NIST

Aho-Corasick

(algorithm)

Definition: A multiple string matching algorithm that constructs a finite state machine from a pattern (list of keywords), then uses the machine to locate all occurrences of the keywords in a body of text.

Generalization (I am a kind of ...)
string matching.

See also Commentz-Walter works from the back, like Boyer-Moore.

Note: Construction of the machine takes time proportional to the sum of the lengths of the keywords. The machine is used to process the text string in a single pass.
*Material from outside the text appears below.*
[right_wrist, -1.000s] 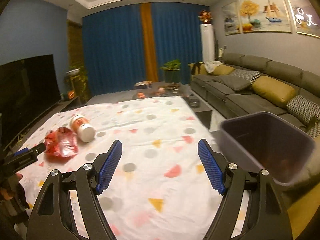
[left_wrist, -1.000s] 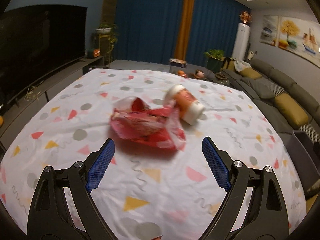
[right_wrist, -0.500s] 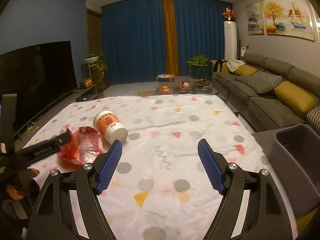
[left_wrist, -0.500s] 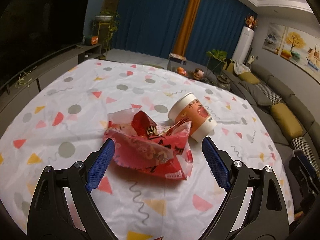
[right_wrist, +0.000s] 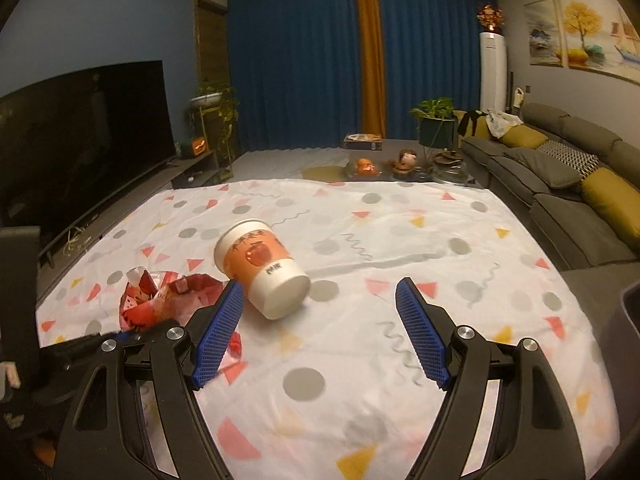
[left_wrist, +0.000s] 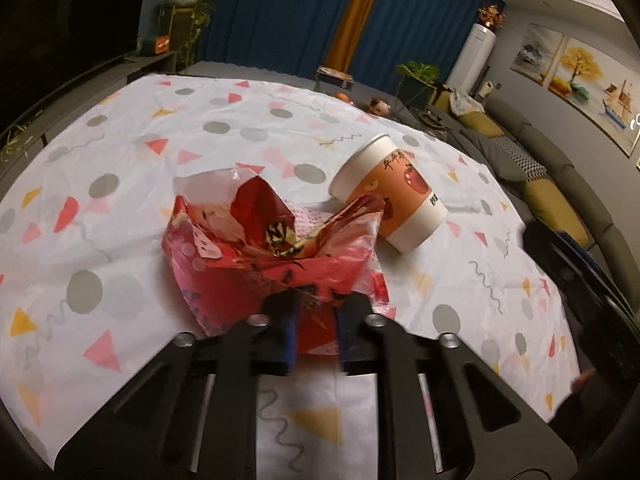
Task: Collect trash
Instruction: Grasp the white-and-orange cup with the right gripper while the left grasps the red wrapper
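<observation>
Nearest the left wrist camera, the left claw [left_wrist: 316, 330] is closing on the near edge of the crumpled red wrapper [left_wrist: 276, 256], whose plastic already sits pinched between the two blue pads. The wrapper lies on the tabletop [left_wrist: 120, 184], which is covered with a white cloth printed with triangles and dots. Just beyond the wrapper, and touching its far right corner, a paper cup [left_wrist: 394, 196] lies on its side.

In the right wrist view the right claw [right_wrist: 320, 332] hovers with its jaws wide and nothing between them, low over the cloth, with the cup [right_wrist: 262, 266] just ahead of its left finger. The dark rim of a bin [right_wrist: 632, 308] shows at the right edge of that view, beyond the tabletop's side.

The step in hand looks like the first pickup: securing the wrapper. Next, the left claw probably needs to lift without dragging the cup along, while the right claw lines up around the cup's body before squeezing.
</observation>
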Tool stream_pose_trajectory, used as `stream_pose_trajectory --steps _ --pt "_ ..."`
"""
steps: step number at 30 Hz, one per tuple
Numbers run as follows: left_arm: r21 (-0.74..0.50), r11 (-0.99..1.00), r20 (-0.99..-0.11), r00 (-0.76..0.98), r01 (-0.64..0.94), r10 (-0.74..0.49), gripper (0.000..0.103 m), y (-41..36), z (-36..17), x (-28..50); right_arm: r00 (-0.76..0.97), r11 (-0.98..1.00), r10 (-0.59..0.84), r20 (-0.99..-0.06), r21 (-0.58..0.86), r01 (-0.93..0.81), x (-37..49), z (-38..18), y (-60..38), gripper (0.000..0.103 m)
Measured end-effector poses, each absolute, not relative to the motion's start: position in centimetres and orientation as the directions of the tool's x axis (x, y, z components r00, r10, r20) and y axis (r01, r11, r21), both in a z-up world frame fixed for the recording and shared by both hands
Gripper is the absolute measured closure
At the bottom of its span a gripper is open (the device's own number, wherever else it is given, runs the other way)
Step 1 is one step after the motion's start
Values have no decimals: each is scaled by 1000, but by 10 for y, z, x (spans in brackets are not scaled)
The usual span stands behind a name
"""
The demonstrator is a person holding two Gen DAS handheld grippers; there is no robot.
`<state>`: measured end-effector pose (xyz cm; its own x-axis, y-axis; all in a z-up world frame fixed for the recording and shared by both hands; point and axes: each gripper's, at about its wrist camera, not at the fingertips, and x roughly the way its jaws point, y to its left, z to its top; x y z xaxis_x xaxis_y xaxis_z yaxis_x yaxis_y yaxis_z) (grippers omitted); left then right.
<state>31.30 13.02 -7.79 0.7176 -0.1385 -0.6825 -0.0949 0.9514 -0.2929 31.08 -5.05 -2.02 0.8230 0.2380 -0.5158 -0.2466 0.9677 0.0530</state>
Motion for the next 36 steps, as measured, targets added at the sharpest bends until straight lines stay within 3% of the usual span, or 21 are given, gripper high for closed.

The number of transitions made by the machine is independent of the number of keywords.

Author: VO

Implementation

Bruce Watson's SPARE Parts, a string pattern recognition toolkit (C++).

More information

Alfred V. Aho and Margaret J. Corasick, Efficient string matching: an aid to bibliographic search, CACM, 18(6):333-340, June 1975.


Go to the Dictionary of Algorithms and Data Structures home page.

If you have suggestions, corrections, or comments, please get in touch with Paul Black.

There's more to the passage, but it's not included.